=== STORED DATA ===
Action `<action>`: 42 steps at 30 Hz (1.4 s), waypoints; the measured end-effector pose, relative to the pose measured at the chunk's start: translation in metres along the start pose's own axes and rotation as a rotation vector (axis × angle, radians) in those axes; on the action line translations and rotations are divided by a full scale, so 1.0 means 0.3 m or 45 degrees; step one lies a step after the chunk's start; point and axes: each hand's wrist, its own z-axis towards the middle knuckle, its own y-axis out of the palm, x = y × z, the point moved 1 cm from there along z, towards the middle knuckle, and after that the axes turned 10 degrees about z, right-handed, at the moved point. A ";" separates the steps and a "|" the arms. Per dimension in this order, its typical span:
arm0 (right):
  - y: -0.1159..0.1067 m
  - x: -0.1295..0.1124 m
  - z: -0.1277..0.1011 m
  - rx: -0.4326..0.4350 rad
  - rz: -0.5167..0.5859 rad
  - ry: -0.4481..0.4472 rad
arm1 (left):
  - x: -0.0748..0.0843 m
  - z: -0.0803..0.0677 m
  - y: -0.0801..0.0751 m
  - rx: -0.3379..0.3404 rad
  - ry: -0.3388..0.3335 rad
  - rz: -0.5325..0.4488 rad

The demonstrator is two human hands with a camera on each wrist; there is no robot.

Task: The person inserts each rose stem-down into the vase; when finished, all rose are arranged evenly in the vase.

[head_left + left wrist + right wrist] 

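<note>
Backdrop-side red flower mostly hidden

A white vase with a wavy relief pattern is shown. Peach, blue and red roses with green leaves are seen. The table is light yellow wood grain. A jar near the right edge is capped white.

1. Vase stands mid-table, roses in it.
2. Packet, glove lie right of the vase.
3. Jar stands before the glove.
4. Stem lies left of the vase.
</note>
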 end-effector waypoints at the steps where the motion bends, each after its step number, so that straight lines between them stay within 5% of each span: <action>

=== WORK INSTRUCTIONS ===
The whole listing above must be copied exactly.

=== SOLVED EXERCISE ===
Action `<action>`: 42 steps at 30 Hz (1.4 s), waypoints; the measured end-effector pose, relative to the pose measured at the chunk's start: translation in metres along the start pose's own axes and rotation as a rotation vector (axis × angle, radians) in those axes; on the action line translations and rotations are divided by a full scale, so 1.0 means 0.3 m or 45 degrees; step one lies a step after the chunk's start; point and axes: each hand's wrist, its own z-axis towards the middle knuckle, its own y-axis out of the palm, x = y × z, the point moved 1 cm from there along z, towards the middle knuckle, and after that the axes turned 10 degrees about z, right-handed, at the moved point. A ";" separates the steps and a "|" the arms. Per dimension in this order, its typical span:
arm0 (right):
  - y: -0.1159..0.1067 m
  - x: -0.1295..0.1124 m
  - z: -0.1277..0.1011 m
  - rx: -0.4326..0.4350 rad
  - rz: -0.5167..0.5859 rad
  - ry: -0.4481..0.4472 rad
arm1 (left):
  - x: -0.0748..0.0843 m
  - z: -0.0803..0.0677 m
  - y: -0.0801..0.0751 m
  - rx: -0.3379..0.3404 rad
  - ry: -0.3388..0.3335 rad
  - rz: -0.5325..0.4488 rad

The demonstrator is two human hands with a camera on each wrist; there is no robot.

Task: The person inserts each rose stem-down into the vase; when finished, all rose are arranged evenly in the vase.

[head_left + left wrist + right wrist] 

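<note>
Backdrop-side red flower mostly hidden

A white vase with a wavy relief pattern is shown. Peach, blue and red roses with green leaves are seen. The table is light yellow wood grain. A jar near the right edge is capped white.

1. Vase stands mid-table, roses in it.
2. Packet, glove lie right of the vase.
3. Jar stands before the glove.
4. Stem lies left of the vase.
</note>
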 end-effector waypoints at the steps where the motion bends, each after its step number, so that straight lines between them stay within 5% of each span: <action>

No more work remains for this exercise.